If you have stumbled into this blog post from a search on Philmont, consider starting at my first post in this series HERE.
After a long and grueling climb and descent from Baldy, we broke camp early to make our way towards the Head of Dean program area. The crew was once again excited now to be headed away from Baldy and towards their next adventure. The trip this day would be our longest at a projected 9 miles. We had reloaded our packs with our next batch of meals and were fully loaded as we began to descend. This route was very familiar to me as I had traveled it before. I even remembered where our previous navigator had decided on taking a short cut fire road to HofD. This time we stayed the course on trail and it proved to be a mildly cooler approach as we kept in the tree line.
All day along I had kept my eye out for our other crew (Crew Blue) from Troop 976. This crew was full of our friends in the same age group as my son Liam, kids I had known most of their lives as scouts and soccer players. Also, two of my former adult advisers from my earlier crew were on this trek as well, good friends, and I was anxious to see them. This was the only day both crews might cross paths…..like two ships in the night.
Head of Dean was a little more than half way for the day. As we made our final approach I could here the laughter of scouts engaged in a game during program. Soon as I got a glimpse of the crew I knew it was our friends. Nine days in and they looked as rough as we did with full scraggly beards and dirty clothes. It turned into a great little rendezvous in the middle of nowhere. We laughed and carried on and swapped stories of the trail, to include one middle of the night rude awakening by a Philmont Ranger who was not happy with the bear bag arrangement our Crew Blue was using. “Bear Alert, bear alert!” Came the shouts in the middle of the night as all the crew was abruptly awoken from their well earned slumber. No bear, and no real alarm except that someone in haste did not follow proper bear bag protocol, and it was discovered by a passing Ranger. It was easy to think back on our first trek and remember how much fun we had. I was missing their company.
Troop 976, Crew Blue, looking mean and nasty.
Andy, John, Dan (me), Rod, Jeff, Chip, & Scott
Friends for life, brought together by the BSA, and our boys. Note the photo bomb. Head of Dean rules!
About an hour in it was time to shove off in opposite directions. We still had many miles to go to arrive at Santa Clause for the night. It was much longer than I remembered to get there. We were a steady train on a mission to end our trek for the day. I knew Santa Clause had a great water source in which to take a Philmont shower (my bandanna, bowl, and camp suds).
Through the recovering forest of the fire of 2002.
Today’s trek would prove to be our longest. Seemed like we would never make it to Santa Clause.
Finally arriving at Santa Clause.
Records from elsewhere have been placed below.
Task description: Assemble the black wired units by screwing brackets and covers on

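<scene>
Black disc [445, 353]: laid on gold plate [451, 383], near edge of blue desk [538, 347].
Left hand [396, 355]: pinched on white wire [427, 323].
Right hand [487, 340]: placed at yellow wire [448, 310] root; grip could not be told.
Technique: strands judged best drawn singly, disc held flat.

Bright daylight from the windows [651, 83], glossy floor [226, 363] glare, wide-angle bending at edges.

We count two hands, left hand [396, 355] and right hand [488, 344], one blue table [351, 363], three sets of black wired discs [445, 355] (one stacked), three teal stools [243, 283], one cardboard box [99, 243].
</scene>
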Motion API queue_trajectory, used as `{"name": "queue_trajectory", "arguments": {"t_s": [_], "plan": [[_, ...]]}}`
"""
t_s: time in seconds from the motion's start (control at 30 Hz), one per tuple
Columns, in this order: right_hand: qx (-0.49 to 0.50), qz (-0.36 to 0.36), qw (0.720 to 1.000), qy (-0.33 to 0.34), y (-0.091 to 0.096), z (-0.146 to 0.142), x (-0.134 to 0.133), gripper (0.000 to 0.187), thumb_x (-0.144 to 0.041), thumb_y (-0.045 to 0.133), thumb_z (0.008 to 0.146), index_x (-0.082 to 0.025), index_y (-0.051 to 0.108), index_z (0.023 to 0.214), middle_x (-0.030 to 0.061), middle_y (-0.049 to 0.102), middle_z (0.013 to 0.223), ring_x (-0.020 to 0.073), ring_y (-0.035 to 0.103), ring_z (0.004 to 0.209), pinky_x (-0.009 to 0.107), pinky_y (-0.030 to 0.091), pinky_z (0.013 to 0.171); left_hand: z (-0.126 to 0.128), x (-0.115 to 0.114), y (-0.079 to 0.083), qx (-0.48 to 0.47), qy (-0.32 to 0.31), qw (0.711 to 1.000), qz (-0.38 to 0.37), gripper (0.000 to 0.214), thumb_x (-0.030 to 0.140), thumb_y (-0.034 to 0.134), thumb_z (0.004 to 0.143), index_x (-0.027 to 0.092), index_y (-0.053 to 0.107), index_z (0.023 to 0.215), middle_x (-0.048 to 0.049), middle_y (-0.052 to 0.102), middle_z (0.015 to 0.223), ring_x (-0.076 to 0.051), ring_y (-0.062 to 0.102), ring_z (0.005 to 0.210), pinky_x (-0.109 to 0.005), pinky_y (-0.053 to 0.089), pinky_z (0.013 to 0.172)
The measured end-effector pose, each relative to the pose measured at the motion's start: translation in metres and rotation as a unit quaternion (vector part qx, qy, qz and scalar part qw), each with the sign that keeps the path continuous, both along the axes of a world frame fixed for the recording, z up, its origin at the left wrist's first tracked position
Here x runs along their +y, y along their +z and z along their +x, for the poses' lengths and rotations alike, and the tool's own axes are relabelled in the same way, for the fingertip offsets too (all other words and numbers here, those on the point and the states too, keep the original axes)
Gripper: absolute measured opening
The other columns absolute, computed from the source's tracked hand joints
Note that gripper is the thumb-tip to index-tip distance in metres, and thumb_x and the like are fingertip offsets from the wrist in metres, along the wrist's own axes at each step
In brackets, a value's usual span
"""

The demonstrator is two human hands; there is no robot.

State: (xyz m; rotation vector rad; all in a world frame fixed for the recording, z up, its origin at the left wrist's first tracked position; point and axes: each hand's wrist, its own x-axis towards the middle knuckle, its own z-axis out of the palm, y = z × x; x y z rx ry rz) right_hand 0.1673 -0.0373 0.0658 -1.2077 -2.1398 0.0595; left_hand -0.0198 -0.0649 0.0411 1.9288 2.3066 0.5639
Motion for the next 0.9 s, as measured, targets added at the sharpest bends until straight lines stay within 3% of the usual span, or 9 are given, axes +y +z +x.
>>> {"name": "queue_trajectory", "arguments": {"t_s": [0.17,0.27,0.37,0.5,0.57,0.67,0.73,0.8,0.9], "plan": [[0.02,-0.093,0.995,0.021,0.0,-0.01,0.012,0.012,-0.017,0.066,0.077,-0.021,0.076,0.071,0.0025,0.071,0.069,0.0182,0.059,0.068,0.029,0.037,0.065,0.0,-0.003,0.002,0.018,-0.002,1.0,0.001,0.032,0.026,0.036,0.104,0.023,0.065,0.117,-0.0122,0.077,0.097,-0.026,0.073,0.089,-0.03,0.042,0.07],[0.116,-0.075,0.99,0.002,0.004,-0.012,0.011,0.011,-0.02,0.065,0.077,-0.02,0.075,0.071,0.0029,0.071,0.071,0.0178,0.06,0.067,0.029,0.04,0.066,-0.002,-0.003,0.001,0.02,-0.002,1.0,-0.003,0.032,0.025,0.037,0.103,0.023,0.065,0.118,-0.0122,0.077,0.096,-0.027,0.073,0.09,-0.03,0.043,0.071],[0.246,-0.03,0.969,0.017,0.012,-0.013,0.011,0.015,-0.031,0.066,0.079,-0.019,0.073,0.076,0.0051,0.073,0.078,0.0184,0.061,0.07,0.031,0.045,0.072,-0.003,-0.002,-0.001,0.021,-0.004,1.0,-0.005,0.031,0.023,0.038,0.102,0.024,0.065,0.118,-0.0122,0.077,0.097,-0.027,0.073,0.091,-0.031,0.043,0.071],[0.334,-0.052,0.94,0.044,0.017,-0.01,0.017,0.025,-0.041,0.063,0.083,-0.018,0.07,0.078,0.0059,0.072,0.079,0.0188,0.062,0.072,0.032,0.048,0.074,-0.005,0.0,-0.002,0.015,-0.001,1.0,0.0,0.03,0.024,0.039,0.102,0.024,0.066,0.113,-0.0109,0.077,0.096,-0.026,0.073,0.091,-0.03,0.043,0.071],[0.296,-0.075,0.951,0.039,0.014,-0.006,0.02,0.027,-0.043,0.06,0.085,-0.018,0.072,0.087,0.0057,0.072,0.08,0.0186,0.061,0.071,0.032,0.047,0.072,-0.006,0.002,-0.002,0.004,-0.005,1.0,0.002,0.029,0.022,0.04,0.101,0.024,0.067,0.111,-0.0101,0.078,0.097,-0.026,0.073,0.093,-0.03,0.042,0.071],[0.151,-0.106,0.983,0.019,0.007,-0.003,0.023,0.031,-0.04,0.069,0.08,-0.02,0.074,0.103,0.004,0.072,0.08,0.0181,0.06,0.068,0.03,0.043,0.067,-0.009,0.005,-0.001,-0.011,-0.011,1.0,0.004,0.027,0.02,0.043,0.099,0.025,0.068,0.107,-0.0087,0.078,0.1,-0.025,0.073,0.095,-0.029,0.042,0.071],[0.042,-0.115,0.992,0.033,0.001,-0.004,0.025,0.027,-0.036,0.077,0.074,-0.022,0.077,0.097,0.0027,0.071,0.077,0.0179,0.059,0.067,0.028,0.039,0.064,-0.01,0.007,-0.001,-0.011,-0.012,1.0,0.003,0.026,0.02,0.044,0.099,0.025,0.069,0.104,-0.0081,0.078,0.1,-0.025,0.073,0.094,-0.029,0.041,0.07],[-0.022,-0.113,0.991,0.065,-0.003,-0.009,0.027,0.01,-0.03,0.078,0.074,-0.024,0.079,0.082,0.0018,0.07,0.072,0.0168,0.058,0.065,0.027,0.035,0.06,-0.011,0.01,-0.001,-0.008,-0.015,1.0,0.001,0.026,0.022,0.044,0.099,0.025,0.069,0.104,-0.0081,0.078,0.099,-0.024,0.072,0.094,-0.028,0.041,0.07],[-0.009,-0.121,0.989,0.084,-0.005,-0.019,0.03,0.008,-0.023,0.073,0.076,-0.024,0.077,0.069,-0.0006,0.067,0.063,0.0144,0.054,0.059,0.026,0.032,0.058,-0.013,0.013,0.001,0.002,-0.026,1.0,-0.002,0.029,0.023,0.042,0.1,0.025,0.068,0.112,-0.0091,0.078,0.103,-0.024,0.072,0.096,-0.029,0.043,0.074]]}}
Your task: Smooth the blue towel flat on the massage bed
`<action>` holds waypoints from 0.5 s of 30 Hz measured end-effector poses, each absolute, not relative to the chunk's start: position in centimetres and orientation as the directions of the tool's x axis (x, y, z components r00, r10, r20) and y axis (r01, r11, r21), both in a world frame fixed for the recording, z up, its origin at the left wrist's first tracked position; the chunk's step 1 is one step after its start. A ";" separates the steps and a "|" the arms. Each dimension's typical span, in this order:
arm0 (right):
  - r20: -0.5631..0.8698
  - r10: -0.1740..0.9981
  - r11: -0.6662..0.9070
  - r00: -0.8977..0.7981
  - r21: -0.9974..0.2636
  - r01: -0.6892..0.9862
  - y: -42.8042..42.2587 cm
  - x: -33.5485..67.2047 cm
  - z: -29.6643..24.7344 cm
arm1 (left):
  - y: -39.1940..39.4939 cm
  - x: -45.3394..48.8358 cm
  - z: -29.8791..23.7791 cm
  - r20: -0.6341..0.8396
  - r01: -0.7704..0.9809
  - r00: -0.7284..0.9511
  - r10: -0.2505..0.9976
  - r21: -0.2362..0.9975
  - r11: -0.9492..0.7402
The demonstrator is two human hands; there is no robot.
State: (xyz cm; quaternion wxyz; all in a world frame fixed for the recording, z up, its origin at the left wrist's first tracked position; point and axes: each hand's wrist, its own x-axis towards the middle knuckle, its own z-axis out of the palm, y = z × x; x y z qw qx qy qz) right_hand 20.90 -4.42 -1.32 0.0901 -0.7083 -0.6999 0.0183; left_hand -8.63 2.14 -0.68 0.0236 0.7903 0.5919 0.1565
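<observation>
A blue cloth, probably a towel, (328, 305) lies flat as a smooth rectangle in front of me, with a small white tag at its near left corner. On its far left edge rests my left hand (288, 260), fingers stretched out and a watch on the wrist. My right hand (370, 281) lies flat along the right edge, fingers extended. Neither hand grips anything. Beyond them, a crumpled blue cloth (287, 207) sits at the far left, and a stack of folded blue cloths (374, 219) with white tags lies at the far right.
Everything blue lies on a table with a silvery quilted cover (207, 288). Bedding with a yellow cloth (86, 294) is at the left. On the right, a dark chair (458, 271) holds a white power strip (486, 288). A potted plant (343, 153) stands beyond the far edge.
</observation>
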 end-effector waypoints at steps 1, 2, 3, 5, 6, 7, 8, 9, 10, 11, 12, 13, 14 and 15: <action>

Despite the long day we seem to have arrived early beating many other crews and especially our sister crew whom we have not seen all day. The boys immediately got to work setting camp and cooking. We were hungry.
The hungry birds in the nest.
Commonly referred to as a yard sale.
There is always one Scout who comes into camp and rips apart his pack where it remains until nightfall. Don’t want any mini-bears getting into your stuff.
Thomas our cook, hard at work. Many mouths to feed. Looks like turkey and stuffing tonight; a Philmont favorite.
Water boy Nick and dad. Can never have too much purified water.
Iggy and his 12 day shirt finally showing some wear.
Just 3 more nights after this one and then base camp.
“It’s a beautiful cool and breezy evening in Santa Clause. Baldy is now way off in the distance. It is quite amazing to think we were on it’s summit just yesterday. We did manage to get here early and are now watching other crews slink in one after the other. After 2 tough days the weather is excellent and the boys are having fun chilling around the cook ring. Aidan is now catching us up on a weeks worth of Leave No Trace Discussion he has procrastinated on. He is very humorous. We may be here for a while. Ignacio leads us in Devotionals each night as the boys work towards their Duty to God Patch. He does a great job. Tonight’s dinner was the best yet, turkey with stuffing. Nick continues to purify water and fill bottle after bottle never wavering or complaining. Daniel has been an excellent navigator checking his map at every fork. We haven’t been lost yet, except for maybe that 100 yard stretch heading into Baldy town.
I8:45 and I’m now back in my cozy tent for the night. I am watching the last of the setting sun. We saw our fellow crew from Memphis just get in. We have been here for hours. Its hard not to feel bad for them. They don’t look very good and are carrying way too much stuff. They are all very nice. One adviser has a GPS tracker on his shoulder and has a much more accurate reading than we do on our travels. Today’s travel was not 9 miles, but 12! No wonder we were exhausted. The temperature tonight is far more pleasurable than the last two in Copper Park. Sleep will be great and I am looking forward to it. We are off to Visto Grande tomorrow down near the Cimarron River and working a Service project on the way.”